Here is what the data look like:
head(dmr_data)
location_id sample_date analysis_result lt_measure default_unit param_name
154 MWH1 2004-06-02 0.0150 mg/L Arsenic, dissolved
155 MWH1 2004-06-02 0.0850 mg/L Barium, dissolved
156 MWH1 2004-06-02 0.0002 < mg/L Beryllium, dissolved
158 MWH1 2004-06-02 0.0005 < mg/L Cadmium, dissolved
162 MWH1 2004-06-02 0.0020 < mg/L Lead, dissolved
164 MWH1 2004-06-02 0.0010 < mg/L Thallium, dissolved
DMR_limit GWPS non_detect
154 0.01000 0.010 0
155 0.17340 2.000 0
156 0.00005 0.004 1
158 0.00100 0.005 1
162 0.00500 0.015 1
164 0.00060 0.002 1
And here is the code for the plot:
combo_plot <- function(df){
limits = df
shaded_dates <- data.frame(xmin = c(as.POSIXct("2004-06-01", format = "%Y-%m-%d"),
as.POSIXct("2013-10-01", format = "%Y-%m-%d")),
xmax = c(as.POSIXct("2013-10-01", format="%Y-%m-%d"),
max(df$sample_date)),
ymin = c(-Inf, -Inf),
ymax = c(Inf, Inf),
years = c("background", "compliance"))
ggplot(data = df, aes(x = sample_date, y = analysis_result)) +
geom_point(data = df, aes(colour = default_unit, shape = factor(non_detect)), size = 4) +
geom_line(data = df, aes(colour = default_unit), size = 1) +
facet_wrap(~ param_name, scale="free") +
# Plot legends, labels, and titles
ggtitle(paste("Time Series Plots for Monitoring Well",
df$location_id[1], "\n", sep=" ")) +
ylab("Analysis Result") +
xlab("Sample Date") + scale_x_datetime(labels = date_format("%Y")) +
theme(axis.text.x = element_text(angle = 90)) +
theme(plot.margin = unit(c(0.75, 0.75, 0.75, 0.75), "in")) +
theme_bw() +
scale_colour_discrete(name = "Units", guide = "legend") +
# add rectangles for date ranges
geom_rect(data = shaded_dates, aes(xmin = xmin, ymin = ymin, xmax = xmax,
ymax = ymax, fill = years),
alpha = 0.2, inherit.aes = FALSE) +
scale_fill_manual(values=c("blue","green")) +
# add horizontal lines for EPA MCL and Upper Prediction Limit
geom_hline(data = limits, aes(yintercept = GWPS, linetype = "GWPS"), show_guide = TRUE, size = 0.75) +
geom_hline(data = limits, aes(yintercept = DMR_limit, linetype = "DMR Limit"), show_guide = TRUE, size = 0.75) +
# create custom legend using guide
theme(axis.title.x = element_text(size = 15, vjust=-.2)) +
theme(axis.title.y = element_text(size = 15, vjust=0.3)) +
guides(colour = guide_legend("Units"), fill = guide_legend("Dates"),
linetype = guide_legend("Limits")) +
scale_shape_manual(name = "Measure", labels = c("Non-Detect", "Detected"),
values = c("1" = 21, "0" = 4)) +
# add vertical line to show start of "East Pushout" construction
geom_vline(xintercept = as.numeric(as.POSIXct("2008-08-01", format="%Y-%m-%d")),
linetype="dotted", show_guide = T)
}
I then use plyr to create faceted plots for all the wells
d_ply(dmr_data, .(location_id), .progress = "text", failwith(NA, combo_plot), .print = TRUE)

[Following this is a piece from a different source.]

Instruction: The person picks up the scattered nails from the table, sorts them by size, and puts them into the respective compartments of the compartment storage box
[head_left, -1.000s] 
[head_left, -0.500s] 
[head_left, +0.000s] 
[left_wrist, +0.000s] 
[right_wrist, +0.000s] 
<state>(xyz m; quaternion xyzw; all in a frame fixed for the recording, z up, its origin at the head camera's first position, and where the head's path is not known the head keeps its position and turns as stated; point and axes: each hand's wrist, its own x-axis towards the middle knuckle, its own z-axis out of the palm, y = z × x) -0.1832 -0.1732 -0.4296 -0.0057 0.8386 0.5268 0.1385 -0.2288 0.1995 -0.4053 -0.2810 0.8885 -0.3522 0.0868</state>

Here is what the ouput looks like.
Any help would be appreciated!
You can get the desired effect by using override.aes = list(linetype = 0) in guides(), and by adding a new scale for linetype (so as to exclude the vertical construction line from showing up in the legend).
Replace your hline() section with:
## add horizontal lines for EPA MCL and Upper Prediction Limit
geom_hline(data = limits, aes(yintercept = GWPS, linetype = "GWPS"), colour = "black", size = 0.75, show_guide = T) +
geom_hline(data = limits, aes(yintercept = DMR_limit, linetype = "DMR Limit"), size = 0.75, show_guide = T) +
scale_linetype_manual(name = "Limits", labels = c("GWPS", "DMR Limit"), values = c("GWPS" = 1, "DMR Limit" = 2)) +
Replace your guides() line with:
guides(colour = guide_legend(override.aes = list(linetype = 0 )),
fill = guide_legend(override.aes = list(linetype = 0 )),
shape = guide_legend(override.aes = list(linetype = 0 )),
linetype = guide_legend()) +
If you do want the dotted vertical line to show up in the legend, add the appropriate arguments to geom_vline(aes()) and to scale_linetype_manual().